Category Archives: Drug Addiction

white oxycodone pills spilling out of prescription bottle

Oxycodone and America’s Obsession With Painkillers

America’s reliance and addiction to painkillers is not slowing down, despite ongoing federal, state and local efforts. OxyContin (extended release oxycodone) is partially to blame for the opioid epidemic that has gripped the nation the last decade or so – a crisis that has escalated dramatically over the last few years.

After OxyContin was approved in 1995, Purdue Pharma launched an aggressive marketing strategy targeting physicians with less training in pain management techniques. This led to more than 50% of all OxyContin prescriptions being written by primary care physicians rather than pain specialists.

OxyContin was a cash cow for Purdue, resulting in $45 million in sales the first year after its 1996 release and $2.528 billion by 2014 in the U.S. alone. By 2013, more than 1,000 Americans were treated daily in emergency departments for prescription opioid misuse and by 2014, 4.3 million were abusing prescription opioids for non-medical reasons.

The federal government and about 50% of states have enacted restrictions, such as limiting the dose or duration of prescription opioids. Insurers and pharmacies began imposing similar limits on opioid use for acute pain, as opposed to opioid use for cancer and chronic pain.

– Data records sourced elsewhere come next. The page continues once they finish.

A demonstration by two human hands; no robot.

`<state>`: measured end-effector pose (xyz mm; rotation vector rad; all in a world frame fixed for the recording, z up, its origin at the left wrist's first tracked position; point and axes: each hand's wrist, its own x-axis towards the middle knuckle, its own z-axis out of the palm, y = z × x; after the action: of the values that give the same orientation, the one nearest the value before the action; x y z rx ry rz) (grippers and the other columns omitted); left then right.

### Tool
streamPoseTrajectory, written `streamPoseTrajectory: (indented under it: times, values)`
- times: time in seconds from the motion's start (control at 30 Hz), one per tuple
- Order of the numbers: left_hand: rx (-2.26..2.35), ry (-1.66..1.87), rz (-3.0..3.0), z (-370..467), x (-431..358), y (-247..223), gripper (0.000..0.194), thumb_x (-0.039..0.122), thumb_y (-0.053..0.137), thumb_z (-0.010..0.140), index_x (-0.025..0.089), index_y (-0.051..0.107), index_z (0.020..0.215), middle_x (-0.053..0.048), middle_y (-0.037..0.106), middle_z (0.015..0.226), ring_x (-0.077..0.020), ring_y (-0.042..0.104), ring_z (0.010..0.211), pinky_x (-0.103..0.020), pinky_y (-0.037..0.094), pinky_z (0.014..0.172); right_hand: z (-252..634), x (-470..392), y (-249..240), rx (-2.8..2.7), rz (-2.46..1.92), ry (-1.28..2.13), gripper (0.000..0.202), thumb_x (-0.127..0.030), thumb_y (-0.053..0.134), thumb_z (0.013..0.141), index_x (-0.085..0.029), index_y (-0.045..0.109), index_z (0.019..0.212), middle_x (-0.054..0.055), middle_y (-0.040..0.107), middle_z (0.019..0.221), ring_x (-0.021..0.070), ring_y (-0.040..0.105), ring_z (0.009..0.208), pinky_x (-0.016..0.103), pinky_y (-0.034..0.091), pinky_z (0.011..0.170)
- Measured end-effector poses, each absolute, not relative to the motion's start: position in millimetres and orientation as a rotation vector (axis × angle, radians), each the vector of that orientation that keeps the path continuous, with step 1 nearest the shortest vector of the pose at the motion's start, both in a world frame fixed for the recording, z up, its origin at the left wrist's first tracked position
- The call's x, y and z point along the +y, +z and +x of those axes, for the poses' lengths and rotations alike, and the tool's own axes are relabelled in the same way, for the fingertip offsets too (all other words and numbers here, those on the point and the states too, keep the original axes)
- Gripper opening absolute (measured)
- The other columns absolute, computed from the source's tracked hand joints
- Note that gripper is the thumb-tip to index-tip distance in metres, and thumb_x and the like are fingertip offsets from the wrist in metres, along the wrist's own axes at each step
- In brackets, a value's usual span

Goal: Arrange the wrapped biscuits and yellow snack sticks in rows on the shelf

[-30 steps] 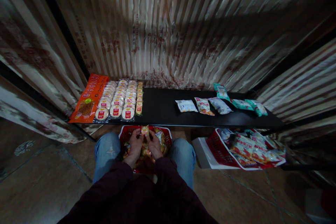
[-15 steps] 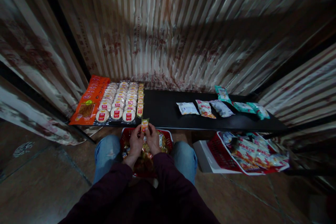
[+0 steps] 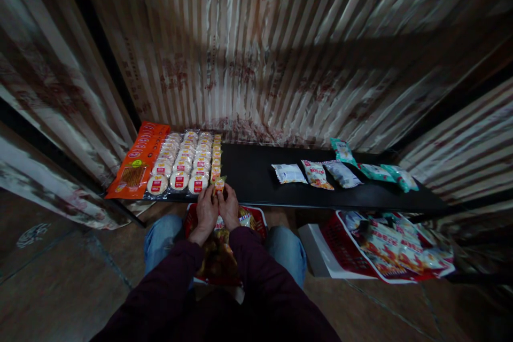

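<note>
A small yellow snack packet (image 3: 219, 185) is pinched between my left hand (image 3: 207, 208) and my right hand (image 3: 229, 206) at the front edge of the black shelf (image 3: 248, 176). Just beyond it runs a narrow row of similar yellow packets (image 3: 216, 157). Left of that row lie several columns of round, clear-wrapped crackers (image 3: 198, 184) with red labels. Below my hands, between my knees, stands a red basket (image 3: 260, 219) holding more wrapped snacks, partly hidden by my arms.
An orange snack bag (image 3: 136, 160) lies at the shelf's left end. Further right are a white packet (image 3: 288, 173), a red-and-white snack bag (image 3: 317, 175) and several teal packets (image 3: 375, 172). A second red basket (image 3: 344, 248), full of snack bags, stands below right beside a white box (image 3: 320, 251).
Both hands have moved forward with the yellow packet, from over the basket to the shelf's front edge by the yellow row. The view has tipped slightly upward.
</note>
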<state>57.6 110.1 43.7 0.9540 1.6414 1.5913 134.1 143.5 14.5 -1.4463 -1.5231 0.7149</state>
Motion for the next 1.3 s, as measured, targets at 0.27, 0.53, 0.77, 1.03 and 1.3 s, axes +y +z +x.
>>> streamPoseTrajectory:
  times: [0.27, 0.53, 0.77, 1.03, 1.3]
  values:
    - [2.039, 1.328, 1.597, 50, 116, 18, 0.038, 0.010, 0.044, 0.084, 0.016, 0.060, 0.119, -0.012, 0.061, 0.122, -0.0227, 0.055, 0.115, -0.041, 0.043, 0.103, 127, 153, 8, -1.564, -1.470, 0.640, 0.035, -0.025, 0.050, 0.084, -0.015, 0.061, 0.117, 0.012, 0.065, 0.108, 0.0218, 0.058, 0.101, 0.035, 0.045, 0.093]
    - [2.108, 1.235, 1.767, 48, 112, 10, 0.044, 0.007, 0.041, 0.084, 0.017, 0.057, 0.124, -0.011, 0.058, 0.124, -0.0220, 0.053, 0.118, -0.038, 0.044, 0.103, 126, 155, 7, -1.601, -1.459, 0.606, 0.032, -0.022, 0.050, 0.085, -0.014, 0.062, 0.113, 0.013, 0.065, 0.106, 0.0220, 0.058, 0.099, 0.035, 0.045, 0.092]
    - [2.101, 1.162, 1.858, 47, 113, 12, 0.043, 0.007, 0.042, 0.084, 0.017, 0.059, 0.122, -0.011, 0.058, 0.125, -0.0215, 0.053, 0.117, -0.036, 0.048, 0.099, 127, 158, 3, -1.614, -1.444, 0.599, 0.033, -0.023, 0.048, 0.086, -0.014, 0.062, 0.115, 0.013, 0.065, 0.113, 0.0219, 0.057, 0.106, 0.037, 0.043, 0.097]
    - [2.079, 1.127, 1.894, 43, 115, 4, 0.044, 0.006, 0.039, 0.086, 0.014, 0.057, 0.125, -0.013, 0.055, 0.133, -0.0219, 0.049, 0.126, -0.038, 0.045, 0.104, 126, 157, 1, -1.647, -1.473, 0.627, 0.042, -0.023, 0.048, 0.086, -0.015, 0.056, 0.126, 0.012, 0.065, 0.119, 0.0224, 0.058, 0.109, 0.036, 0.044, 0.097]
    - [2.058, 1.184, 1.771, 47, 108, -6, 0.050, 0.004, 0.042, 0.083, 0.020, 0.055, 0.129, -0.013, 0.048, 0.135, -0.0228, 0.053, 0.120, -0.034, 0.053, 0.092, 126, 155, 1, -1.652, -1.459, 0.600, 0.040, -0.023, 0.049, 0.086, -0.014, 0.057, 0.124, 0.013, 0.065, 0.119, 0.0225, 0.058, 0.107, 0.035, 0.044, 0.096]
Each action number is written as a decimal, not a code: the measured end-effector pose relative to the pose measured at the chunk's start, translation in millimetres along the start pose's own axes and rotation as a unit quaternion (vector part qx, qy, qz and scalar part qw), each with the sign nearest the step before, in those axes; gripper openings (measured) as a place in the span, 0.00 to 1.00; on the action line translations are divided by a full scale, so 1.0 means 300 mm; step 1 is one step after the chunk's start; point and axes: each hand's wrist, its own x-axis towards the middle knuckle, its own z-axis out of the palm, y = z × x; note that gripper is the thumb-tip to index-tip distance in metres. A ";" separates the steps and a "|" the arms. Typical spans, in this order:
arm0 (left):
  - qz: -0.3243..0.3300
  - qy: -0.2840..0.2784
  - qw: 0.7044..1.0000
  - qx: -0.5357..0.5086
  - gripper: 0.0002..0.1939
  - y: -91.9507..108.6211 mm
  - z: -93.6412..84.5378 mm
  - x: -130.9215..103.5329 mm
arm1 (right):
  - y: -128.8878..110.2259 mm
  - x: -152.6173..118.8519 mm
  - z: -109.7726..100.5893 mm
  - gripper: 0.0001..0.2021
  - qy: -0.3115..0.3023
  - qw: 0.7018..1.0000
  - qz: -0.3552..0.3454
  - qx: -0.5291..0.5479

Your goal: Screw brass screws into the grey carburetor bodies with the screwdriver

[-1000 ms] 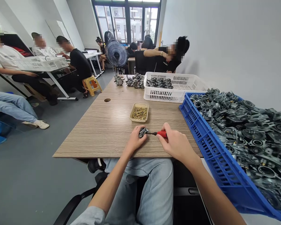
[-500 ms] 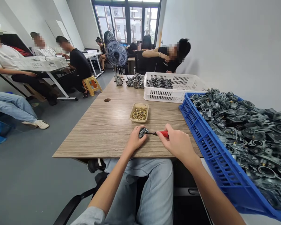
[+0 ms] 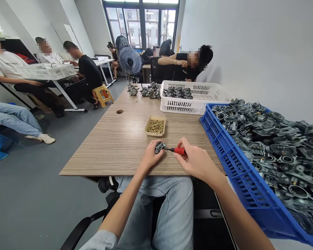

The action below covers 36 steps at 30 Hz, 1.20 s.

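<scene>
Near the front of the table, my left hand (image 3: 151, 155) is closed around a small dark grey metal carburetor part (image 3: 159, 147) and keeps it just at the tabletop. A screwdriver with a red handle (image 3: 179, 151) lies level, its dark shaft pointing left, and the tip meets the part. My right hand (image 3: 197, 159) grips the handle's rear end, thumb below and forefinger above. Beyond both hands sits a beige tray (image 3: 145, 131) of small brass pieces (image 3: 155, 127). Where the tip enters the part is too small to make out.
A blue crate (image 3: 224, 152) heaped with carburetors stands on the right. Behind it, a white basket (image 3: 182, 107) holds dark parts. More carburetors (image 3: 151, 90) cluster at the table's far end. A person in black (image 3: 187, 66) bends over there. A fan (image 3: 130, 61) stands beyond.
My right hand has shifted its hold back along the screwdriver, with the forefinger lifted, so more of the red handle shows. The left hand and the part stay in place.
</scene>
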 end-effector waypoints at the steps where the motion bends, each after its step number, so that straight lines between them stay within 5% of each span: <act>1: 0.000 0.000 1.000 0.000 0.20 0.000 0.000 0.000 | 0.000 -0.003 -0.002 0.07 -0.005 1.000 -0.009 0.009; 27: 0.007 0.000 1.000 -0.008 0.19 -0.002 -0.001 0.000 | -0.008 0.019 0.011 0.17 0.018 0.979 0.089 -0.181; 36: 0.007 0.000 1.000 -0.002 0.20 -0.005 0.001 -0.003 | 0.002 0.014 0.014 0.12 0.020 0.994 0.049 -0.094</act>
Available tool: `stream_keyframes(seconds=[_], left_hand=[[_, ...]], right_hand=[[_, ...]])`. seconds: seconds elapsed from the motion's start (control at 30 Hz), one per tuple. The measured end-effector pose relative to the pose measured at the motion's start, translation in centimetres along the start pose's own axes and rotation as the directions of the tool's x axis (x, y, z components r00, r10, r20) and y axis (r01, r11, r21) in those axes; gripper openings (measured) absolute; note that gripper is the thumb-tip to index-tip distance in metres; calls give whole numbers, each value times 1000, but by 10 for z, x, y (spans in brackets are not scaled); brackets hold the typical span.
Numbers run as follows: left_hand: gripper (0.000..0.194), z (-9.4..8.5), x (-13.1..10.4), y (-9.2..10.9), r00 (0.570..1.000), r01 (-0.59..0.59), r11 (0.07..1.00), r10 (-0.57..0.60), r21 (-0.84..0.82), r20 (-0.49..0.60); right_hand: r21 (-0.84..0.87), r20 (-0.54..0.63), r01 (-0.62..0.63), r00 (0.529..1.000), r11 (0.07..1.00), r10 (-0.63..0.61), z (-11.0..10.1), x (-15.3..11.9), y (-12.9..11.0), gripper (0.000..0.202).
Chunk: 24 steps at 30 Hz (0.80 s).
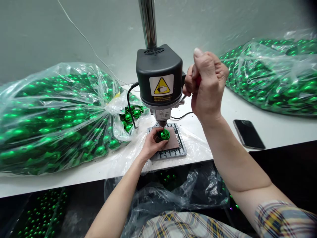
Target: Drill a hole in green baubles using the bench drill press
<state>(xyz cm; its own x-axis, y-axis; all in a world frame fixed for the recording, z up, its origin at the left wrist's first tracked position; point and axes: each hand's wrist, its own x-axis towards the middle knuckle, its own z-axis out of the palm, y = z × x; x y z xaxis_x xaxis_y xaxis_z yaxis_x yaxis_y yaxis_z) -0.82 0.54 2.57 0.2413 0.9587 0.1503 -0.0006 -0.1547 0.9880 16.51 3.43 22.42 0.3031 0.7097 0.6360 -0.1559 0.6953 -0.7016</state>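
Observation:
My left hand grips a shiny green ball between thumb and fingers, on a pinkish board over the slotted metal base. Right above the ball is the chuck of a black bench drill press, its tip at the ball's top. Whether the bit has entered the ball I cannot tell. My right hand is closed round the drill press's feed handle on the right side; a bit of red shows between the fingers. Dark shavings dot the board and base.
A big clear bag of green balls fills the left of the white table, its mouth open toward the drill. Another bag lies at the right rear. A phone rests at right. Clear plastic sheeting hangs below the table edge.

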Motion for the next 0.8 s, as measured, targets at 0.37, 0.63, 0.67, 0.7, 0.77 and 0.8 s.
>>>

The Drug Enforcement Administration has increased efforts to crack down on unscrupulous healthcare providers and illicit sales. Many medical groups have issued guidelines recommending prescribers offer alternative pain management options whenever possible and limit doses and duration of opioid prescriptions.

Illegal Sales of Oxycodone

Despite crackdowns and warnings, about 115 people lose their lives every day to opioid overdoses, including oxycodone, fentanyl and heroin. And every day, countless stories are published about illicit sales of opioids, fueled by greed and oxycodone addiction.

A recent case involved sales of tens of thousands of oxycodone pills obtained illegally from people with prescriptions and sold on the street. “As alleged, these defendants created a network spanning New York City to Connecticut for the distribution of tens of thousands of highly addictive and dangerous pills, helping to fuel the opioid epidemic plaguing our nation,” said Geoffrey Berman, the United States Attorney for the Southern District of New York, in a statement.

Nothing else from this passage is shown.